## WORK INSTRUCTIONS
Find the lines in the records that carry the word "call". Copy each one.

(Dataset entries)
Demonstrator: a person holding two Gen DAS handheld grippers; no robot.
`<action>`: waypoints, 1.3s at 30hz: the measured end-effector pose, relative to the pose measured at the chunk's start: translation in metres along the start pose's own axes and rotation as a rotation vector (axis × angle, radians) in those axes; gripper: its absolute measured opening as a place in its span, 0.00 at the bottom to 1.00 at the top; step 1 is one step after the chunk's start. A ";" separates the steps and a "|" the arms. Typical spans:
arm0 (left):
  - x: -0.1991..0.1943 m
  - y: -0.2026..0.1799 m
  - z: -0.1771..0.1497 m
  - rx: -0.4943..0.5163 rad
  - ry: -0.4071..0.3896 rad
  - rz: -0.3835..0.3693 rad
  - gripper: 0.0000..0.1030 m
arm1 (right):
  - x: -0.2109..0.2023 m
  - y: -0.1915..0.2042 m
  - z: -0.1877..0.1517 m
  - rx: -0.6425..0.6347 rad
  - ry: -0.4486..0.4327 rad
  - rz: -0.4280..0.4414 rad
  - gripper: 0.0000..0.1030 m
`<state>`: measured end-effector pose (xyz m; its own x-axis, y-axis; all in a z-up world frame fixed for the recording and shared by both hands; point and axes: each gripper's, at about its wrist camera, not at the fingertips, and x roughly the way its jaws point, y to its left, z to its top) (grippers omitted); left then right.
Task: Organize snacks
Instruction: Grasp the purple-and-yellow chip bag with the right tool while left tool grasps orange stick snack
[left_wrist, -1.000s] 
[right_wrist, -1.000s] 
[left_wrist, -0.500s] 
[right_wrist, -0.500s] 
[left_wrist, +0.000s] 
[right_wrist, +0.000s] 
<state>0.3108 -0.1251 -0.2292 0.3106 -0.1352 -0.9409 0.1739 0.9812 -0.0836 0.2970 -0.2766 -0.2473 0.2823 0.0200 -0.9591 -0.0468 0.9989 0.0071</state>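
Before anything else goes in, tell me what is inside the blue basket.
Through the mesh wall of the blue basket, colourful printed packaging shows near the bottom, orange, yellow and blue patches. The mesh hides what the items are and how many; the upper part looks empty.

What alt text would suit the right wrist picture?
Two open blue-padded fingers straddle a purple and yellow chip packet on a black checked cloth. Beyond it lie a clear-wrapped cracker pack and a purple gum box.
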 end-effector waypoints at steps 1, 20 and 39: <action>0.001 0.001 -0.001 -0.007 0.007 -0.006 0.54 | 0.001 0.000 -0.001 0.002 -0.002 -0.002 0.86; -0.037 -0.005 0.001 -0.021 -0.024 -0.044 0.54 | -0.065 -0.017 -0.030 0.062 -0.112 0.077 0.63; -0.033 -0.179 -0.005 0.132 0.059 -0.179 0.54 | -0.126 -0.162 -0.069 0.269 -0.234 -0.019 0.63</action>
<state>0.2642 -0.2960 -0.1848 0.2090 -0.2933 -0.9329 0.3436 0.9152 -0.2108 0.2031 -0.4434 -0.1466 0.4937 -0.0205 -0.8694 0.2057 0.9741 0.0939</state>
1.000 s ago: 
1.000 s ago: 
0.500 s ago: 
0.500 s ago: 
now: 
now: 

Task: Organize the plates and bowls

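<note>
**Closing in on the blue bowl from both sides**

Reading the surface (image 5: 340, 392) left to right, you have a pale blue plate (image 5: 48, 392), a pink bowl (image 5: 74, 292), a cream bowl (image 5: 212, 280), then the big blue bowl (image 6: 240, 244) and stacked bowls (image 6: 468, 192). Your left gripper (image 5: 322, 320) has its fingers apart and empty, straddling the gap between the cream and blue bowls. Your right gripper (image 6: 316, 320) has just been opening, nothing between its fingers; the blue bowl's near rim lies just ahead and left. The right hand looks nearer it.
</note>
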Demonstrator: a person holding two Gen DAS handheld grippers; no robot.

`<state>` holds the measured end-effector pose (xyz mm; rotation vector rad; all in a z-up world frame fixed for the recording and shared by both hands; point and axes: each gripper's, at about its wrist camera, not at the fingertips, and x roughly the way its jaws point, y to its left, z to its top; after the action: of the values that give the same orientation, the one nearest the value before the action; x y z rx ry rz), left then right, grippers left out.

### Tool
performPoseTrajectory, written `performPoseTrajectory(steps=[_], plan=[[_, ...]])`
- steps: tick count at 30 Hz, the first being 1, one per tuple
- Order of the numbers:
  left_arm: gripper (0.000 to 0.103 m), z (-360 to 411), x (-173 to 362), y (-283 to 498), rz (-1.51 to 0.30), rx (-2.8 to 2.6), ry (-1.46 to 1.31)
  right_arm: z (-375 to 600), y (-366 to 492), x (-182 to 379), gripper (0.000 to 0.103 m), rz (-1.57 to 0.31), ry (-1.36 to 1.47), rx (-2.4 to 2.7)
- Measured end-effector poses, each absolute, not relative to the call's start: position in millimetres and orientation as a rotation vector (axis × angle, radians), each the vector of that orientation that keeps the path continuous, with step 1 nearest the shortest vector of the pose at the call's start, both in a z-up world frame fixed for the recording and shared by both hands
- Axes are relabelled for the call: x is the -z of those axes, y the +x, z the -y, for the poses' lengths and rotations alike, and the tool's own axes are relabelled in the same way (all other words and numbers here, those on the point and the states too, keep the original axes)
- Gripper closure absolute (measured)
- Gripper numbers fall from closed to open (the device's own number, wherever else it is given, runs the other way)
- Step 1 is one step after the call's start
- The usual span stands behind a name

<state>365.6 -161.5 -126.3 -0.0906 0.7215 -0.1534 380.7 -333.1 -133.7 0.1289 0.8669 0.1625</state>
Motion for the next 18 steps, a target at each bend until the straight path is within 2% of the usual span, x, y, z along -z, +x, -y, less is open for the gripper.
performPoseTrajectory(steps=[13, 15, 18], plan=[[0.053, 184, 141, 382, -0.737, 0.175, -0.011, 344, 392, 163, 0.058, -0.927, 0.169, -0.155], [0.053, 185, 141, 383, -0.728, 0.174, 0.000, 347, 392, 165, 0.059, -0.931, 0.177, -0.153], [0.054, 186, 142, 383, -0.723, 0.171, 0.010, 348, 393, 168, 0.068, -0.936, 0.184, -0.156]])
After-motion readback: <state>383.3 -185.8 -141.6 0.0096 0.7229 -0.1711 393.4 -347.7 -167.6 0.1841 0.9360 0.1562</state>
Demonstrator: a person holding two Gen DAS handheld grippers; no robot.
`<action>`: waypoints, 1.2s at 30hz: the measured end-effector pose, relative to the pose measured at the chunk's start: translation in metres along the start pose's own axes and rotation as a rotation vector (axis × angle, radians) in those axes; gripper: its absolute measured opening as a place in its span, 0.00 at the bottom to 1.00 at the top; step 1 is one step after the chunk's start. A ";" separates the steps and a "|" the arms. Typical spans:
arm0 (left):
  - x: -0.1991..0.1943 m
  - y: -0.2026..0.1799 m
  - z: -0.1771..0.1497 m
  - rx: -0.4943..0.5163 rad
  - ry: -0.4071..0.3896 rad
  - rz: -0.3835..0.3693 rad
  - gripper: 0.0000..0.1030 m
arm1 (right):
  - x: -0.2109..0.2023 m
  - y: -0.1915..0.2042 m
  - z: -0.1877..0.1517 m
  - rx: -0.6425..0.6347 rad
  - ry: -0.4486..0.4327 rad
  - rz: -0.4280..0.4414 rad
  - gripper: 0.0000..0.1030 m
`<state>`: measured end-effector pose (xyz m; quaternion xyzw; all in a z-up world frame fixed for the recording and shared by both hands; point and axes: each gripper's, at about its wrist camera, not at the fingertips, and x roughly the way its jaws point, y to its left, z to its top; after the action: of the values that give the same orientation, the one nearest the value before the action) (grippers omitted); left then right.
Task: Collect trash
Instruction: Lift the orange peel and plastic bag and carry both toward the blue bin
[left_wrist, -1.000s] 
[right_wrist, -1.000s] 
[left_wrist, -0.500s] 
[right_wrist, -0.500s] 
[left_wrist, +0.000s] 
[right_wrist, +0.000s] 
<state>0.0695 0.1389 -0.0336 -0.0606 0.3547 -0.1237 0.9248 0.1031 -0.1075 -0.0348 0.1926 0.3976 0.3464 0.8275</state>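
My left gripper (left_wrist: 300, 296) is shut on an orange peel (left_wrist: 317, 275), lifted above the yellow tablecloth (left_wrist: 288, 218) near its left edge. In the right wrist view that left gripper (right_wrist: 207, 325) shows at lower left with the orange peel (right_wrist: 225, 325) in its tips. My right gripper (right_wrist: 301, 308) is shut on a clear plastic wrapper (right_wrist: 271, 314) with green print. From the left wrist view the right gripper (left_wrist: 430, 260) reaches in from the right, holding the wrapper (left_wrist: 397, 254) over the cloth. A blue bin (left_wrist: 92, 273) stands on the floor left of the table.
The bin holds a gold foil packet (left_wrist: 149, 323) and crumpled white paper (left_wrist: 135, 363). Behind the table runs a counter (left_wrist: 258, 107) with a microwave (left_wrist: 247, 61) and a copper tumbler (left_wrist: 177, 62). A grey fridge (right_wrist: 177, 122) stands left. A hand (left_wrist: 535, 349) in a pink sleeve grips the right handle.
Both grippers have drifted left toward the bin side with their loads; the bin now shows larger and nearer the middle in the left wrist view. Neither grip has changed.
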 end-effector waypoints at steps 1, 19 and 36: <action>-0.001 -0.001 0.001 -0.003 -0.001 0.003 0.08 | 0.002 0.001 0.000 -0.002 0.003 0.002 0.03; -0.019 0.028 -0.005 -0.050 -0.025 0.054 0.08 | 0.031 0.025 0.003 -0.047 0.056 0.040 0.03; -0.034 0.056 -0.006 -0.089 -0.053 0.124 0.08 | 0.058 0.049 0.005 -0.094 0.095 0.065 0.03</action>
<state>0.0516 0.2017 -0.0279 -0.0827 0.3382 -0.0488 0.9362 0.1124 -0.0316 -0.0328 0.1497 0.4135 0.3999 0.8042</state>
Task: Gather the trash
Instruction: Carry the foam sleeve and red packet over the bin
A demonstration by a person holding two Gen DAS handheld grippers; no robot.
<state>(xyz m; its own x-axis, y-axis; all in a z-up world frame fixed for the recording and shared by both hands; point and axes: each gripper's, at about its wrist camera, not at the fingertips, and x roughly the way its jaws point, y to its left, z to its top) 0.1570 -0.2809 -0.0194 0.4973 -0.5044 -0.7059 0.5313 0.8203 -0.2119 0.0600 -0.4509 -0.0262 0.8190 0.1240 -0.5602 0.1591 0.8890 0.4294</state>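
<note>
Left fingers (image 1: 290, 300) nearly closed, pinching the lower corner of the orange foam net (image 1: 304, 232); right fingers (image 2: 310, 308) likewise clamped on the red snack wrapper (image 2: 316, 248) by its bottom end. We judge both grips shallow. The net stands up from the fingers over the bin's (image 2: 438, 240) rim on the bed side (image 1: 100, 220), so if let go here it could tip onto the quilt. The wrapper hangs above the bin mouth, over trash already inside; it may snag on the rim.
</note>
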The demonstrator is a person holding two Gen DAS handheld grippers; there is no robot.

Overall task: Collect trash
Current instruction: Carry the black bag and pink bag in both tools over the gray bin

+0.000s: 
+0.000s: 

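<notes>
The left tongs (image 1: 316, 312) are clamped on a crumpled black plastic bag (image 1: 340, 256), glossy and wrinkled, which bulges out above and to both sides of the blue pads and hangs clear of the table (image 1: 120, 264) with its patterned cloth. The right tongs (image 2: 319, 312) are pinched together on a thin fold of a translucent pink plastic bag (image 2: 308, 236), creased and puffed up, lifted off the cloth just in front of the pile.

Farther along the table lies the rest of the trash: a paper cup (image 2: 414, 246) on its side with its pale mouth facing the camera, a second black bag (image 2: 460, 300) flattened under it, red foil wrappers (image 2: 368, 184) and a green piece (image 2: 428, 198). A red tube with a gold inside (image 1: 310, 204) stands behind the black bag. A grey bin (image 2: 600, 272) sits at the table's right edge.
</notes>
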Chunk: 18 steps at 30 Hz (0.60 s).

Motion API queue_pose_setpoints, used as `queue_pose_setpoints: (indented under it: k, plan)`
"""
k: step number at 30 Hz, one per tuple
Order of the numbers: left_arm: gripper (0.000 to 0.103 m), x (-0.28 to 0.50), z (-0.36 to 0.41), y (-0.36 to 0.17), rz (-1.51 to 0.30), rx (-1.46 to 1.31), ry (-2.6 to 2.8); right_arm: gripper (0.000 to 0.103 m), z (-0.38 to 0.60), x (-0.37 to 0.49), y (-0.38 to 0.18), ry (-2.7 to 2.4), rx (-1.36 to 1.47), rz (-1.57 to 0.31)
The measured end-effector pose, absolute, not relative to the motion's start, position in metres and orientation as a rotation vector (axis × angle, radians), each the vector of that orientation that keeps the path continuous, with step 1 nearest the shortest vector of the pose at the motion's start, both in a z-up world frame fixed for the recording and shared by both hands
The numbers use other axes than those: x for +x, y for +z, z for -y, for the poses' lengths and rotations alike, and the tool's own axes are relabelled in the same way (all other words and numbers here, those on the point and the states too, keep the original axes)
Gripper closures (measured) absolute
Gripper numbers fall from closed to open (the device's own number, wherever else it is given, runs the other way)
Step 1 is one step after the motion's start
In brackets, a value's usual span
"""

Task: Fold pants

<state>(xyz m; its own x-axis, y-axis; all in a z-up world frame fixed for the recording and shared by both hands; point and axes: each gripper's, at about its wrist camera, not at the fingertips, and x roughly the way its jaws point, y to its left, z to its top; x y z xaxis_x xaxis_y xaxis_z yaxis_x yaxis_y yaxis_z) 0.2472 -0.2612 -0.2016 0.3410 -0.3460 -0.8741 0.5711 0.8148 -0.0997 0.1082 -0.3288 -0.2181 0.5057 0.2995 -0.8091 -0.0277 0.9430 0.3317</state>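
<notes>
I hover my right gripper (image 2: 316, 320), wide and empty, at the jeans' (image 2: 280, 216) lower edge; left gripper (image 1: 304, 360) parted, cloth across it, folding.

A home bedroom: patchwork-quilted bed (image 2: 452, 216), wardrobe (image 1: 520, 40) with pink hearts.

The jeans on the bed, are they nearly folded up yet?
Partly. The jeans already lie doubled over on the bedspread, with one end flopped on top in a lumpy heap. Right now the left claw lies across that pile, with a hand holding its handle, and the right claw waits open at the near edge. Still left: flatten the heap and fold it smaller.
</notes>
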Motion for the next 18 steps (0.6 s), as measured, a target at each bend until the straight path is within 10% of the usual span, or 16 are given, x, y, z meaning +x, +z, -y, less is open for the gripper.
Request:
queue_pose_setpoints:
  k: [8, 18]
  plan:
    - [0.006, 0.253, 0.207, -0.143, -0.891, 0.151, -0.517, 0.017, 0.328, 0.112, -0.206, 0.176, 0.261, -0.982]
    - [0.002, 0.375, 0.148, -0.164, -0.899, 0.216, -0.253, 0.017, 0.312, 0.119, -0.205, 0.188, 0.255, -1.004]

## THE ANSWER
- Measured end-effector poses, each absolute, not relative to the call's start: position in millimetres and orientation as a rotation vector (axis × angle, radians), each the vector of that orientation that keeps the path continuous, with step 1 nearest the shortest vector of the pose at the call's start, both in a z-up world frame fixed for the recording and shared by both hands
- Axes are relabelled for the call: x is the -z of those axes, y the +x, z the -y, for the poses' lengths and rotations alike, and the tool's own axes are relabelled in the same way (all other words and numbers here, those on the point and the states too, keep the original axes)
- Step 1 is one step after the call's start

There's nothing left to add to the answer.